Images taken by the OSIRIS-REx spacecraft show Bennu from a distance of about 50 miles (80 kilometers). Credit: NASA/Goddard/University of Arizona, Public Domain


In recent days, groundbreaking discoveries about the asteroid Bennu have yielded new clues about the chemistry of the early solar system and the possible existence of extraterrestrial environments capable of sustaining chemical reactions essential for life.


The OSIRIS-REx mission, which returned intact samples of the asteroid to Earth, enabled detailed analyses that revealed the presence of salts formed from ancient brines and a wide variety of organic compounds, including amino acids and nucleobases essential for DNA and RNA.

The OSIRIS-REx Touch-and-Go sample acquisition mechanism collected more than 120 grams of regolith from the asteroid Bennu. Credit: NASA/Goddard/Erika Blumenfeld and Joseph Aebersold, public domain


These discoveries not only reinforce the theory that compounds essential for life may have formed in space, but also indicate that similar processes may be occurring on other celestial bodies, raising the possibility of habitable environments beyond Earth.

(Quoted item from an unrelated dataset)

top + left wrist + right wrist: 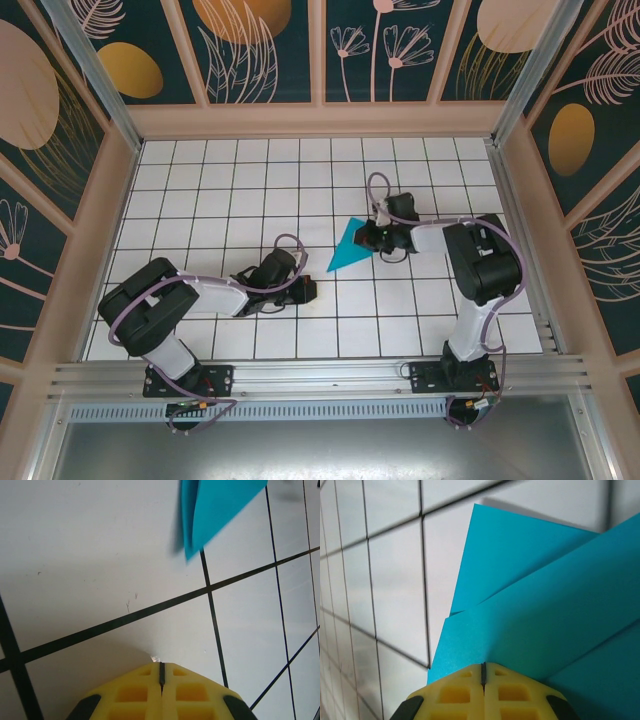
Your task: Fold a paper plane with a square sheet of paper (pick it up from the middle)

One of the most significant findings in the Bennu samples was the presence of various salts, such as sodium phosphates, sodium-rich carbonates, sulfates, chlorides and fluorides.


These minerals are typical of environments where water-rich fluids evaporate or freeze, processes that occur in closed basins on Earth and have also been detected on icy bodies in the Solar System, such as Ceres and Enceladus.


The formation of these salts indicates that early in Bennu’s history, its parent body contained enough liquid water to generate concentrated brines, an environment that may have favored the synthesis of complex chemical compounds.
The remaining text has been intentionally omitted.